On 3/16/06, Tom Lane <tgl@sss.pgh.pa.us> wrote: > Can you try strace'ing some of the backend processes while the system is > behaving like this? I suspect what you'll find is a whole lot of > delaying select() calls due to high contention for spinlocks ... Tom, I think we can try to do it. You mean strace -p pid with pid on some of the postgres process not on the postmaster itself, does you? Do we need other options? Which pattern should we expect? I'm not really familiar with strace and its output. Thanks for your help.

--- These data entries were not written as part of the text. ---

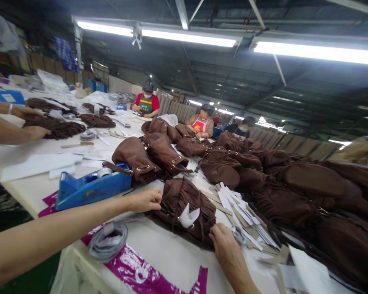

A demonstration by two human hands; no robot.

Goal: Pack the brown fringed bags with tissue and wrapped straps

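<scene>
A dark brown fringed bag (199,206) lies on the table in front of me, with a loop of white wrapping (189,216) on it. At its upper left, my left hand (147,199) is closed, its curled fingers pinching the bag's edge. My right hand (225,241) grips the lower right edge between thumb and fingers. Left of the bag stands a blue tape dispenser (92,187). Nearer me, a coil of grey cord (108,241) rests by a purple printed plastic sheet (141,269). White and tan paper strips (242,214) are scattered right of the bag.
Brown bucket bags (138,159) stand behind, and a large heap of brown bags (313,192) fills the right side. Another person's hands (33,128) handle a brown piece at far left. Several people sit across the table (88,208).
</scene>
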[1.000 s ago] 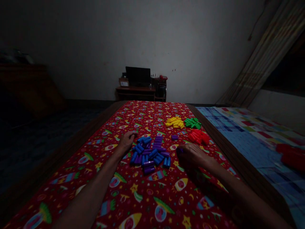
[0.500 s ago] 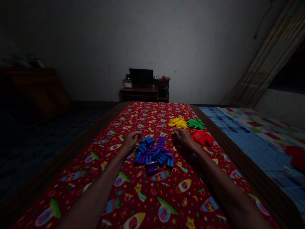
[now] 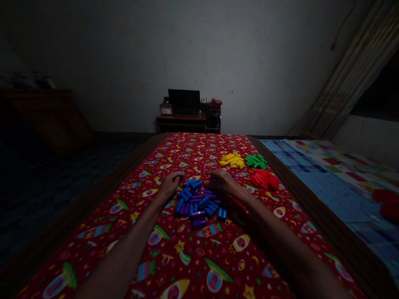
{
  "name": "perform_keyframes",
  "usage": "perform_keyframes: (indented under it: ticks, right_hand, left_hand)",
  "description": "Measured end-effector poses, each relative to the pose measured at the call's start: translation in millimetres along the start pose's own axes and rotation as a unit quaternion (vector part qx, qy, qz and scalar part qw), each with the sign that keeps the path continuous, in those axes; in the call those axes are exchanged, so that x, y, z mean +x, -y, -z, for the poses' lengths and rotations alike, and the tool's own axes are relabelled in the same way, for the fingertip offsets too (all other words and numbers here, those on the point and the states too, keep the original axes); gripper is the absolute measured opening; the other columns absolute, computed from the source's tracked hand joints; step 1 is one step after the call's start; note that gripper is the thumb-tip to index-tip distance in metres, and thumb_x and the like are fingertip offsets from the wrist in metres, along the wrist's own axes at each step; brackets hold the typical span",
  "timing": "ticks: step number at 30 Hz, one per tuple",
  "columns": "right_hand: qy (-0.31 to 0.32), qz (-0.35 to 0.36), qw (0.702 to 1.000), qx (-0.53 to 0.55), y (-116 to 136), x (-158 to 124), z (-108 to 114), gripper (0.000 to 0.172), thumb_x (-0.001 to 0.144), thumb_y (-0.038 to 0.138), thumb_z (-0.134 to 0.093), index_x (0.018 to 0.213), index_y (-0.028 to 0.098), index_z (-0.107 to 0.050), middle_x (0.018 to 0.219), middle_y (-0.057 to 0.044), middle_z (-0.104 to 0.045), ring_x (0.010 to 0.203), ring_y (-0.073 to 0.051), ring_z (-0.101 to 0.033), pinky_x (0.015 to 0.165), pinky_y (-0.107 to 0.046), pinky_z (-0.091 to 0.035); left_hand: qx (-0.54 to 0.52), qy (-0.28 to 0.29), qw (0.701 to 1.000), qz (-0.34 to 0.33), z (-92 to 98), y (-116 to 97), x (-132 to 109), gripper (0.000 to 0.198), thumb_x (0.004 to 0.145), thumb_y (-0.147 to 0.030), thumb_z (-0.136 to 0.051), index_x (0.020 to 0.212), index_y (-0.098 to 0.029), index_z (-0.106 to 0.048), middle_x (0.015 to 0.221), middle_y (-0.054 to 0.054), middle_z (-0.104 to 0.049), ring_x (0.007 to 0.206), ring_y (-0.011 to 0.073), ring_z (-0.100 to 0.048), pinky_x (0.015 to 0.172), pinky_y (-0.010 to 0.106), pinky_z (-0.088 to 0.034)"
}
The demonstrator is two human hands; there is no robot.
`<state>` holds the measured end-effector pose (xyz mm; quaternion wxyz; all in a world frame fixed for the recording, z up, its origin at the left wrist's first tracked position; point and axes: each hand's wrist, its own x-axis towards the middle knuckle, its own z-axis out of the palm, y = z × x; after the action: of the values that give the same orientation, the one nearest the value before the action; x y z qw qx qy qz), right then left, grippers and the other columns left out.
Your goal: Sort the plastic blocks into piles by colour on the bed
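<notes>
Blue pieces (image 3: 204, 202) and purple pieces (image 3: 198, 223) lie mixed in a loose pile on the red patterned cloth (image 3: 174, 257). My left hand (image 3: 170, 182) rests at the pile's upper left edge, fingers curled, and what they hold, if anything, is too small to name. My right hand (image 3: 222, 179) is over the upper right of the pile, covering some purple pieces; its fingertips are dark and blurred. A little purple shows just right of that hand. Farther back are heaps of yellow pieces (image 3: 232, 160), green pieces (image 3: 256, 161) and red pieces (image 3: 264, 179).
The cloth covers a long table with brown edges (image 3: 280, 166). Beyond it stands a desk (image 3: 181, 123) with a black monitor (image 3: 183, 101). On the right is a surface with a blue checked cover (image 3: 305, 178); a wooden cabinet (image 3: 40, 120) is at the left.
My right hand has moved left, from beside the red heap to over the purple pieces at the pile's upper right. My left hand has barely moved.
</notes>
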<state>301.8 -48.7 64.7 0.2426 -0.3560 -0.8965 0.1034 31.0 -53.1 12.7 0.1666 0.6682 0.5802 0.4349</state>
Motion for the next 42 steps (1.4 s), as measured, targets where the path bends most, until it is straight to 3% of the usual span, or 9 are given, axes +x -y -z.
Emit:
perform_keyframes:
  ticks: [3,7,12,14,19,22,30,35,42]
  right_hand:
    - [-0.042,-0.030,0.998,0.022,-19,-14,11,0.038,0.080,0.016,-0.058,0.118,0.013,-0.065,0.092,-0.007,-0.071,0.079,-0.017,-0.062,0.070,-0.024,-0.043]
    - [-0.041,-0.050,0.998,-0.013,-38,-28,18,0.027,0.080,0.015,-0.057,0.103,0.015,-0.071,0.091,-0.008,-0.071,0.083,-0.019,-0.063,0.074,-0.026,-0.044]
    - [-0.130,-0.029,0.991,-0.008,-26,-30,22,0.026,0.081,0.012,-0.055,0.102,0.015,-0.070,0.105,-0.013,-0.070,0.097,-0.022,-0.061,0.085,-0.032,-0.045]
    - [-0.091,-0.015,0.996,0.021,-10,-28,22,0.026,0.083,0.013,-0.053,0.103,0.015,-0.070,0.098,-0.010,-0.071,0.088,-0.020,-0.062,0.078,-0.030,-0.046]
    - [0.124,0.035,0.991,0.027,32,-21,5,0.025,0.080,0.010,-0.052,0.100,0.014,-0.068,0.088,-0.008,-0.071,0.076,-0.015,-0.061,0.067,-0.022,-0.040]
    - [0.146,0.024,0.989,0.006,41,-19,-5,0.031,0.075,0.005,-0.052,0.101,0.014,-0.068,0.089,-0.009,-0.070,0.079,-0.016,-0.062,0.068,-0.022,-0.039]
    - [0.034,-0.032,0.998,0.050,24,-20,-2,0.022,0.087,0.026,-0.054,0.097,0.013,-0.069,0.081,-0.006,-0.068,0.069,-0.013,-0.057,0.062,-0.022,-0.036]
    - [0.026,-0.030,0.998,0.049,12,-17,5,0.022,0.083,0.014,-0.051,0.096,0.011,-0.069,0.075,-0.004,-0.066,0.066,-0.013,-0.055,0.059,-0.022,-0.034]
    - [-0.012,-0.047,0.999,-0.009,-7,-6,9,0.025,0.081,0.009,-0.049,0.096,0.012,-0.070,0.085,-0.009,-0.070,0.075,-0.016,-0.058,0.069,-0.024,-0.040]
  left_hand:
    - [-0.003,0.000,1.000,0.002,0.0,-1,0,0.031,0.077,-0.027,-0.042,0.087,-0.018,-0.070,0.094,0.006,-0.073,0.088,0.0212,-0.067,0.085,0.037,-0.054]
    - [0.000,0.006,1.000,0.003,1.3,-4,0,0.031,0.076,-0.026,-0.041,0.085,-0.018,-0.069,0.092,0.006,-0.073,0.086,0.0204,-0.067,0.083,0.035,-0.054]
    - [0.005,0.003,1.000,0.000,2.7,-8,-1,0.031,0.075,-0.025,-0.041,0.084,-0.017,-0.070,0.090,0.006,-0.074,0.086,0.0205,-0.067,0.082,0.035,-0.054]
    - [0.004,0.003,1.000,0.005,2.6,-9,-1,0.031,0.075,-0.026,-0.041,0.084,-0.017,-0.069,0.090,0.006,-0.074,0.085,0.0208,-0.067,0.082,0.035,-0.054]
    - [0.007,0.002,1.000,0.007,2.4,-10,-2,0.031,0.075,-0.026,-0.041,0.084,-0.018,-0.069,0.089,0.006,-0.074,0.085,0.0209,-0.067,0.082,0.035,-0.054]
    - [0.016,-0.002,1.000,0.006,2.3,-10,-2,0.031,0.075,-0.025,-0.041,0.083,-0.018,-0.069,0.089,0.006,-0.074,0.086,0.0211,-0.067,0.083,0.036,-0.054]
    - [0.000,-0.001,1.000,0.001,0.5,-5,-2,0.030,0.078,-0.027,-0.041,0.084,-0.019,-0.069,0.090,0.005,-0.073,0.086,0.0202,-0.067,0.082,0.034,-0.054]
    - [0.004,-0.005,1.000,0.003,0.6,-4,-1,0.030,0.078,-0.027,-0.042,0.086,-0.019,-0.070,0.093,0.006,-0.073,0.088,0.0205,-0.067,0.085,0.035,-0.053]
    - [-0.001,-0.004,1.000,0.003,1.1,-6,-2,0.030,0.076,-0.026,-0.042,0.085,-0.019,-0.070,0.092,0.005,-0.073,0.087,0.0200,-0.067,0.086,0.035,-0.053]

"Guillaume Smet" <guillaume.smet@gmail.com> writes: > You mean strace -p pid with pid on some of the postgres process not on > the postmaster itself, does you? Right, pick a couple that are accumulating CPU time. > Do we need other options? strace will generate a *whole lot* of output to stderr. I usually do something like strace -p pid 2>outfile and then control-C it after a few seconds. > Which pattern should we expect? What we want to find out is if there's a lot of select()s and/or semop()s shown in the result. Ideally there wouldn't be any, but I fear that's not what you'll find. regards, tom lane
Hi Guillaume, Guillaume Smet schrieb: >> How much faster is the XEON DP? > > Well, on high load, PostgreSQL scales well on the DP (load at 40, > queries slower but still performing well) and is awfully slow on the > MP box. I know what you mean with awfully slow. I think, your application is facing contention. The contention becomes larger as more CPU you have. PostgreSQL 8.1 is addressing contention on multiprocessor servers as you mentioned before. I guess, you will see that your 4-way XEON MP isn't that bad if you compare both servers with the same PostgreSQL version. Regards Sven.
On 3/16/06, Tom Lane <tgl@sss.pgh.pa.us> wrote: > What we want to find out is if there's a lot of select()s and/or > semop()s shown in the result. Ideally there wouldn't be any, but > I fear that's not what you'll find. OK, I'll try to do it on monday before our upgrade then see what happens with PostgreSQL 8.1.3. Thanks for your help.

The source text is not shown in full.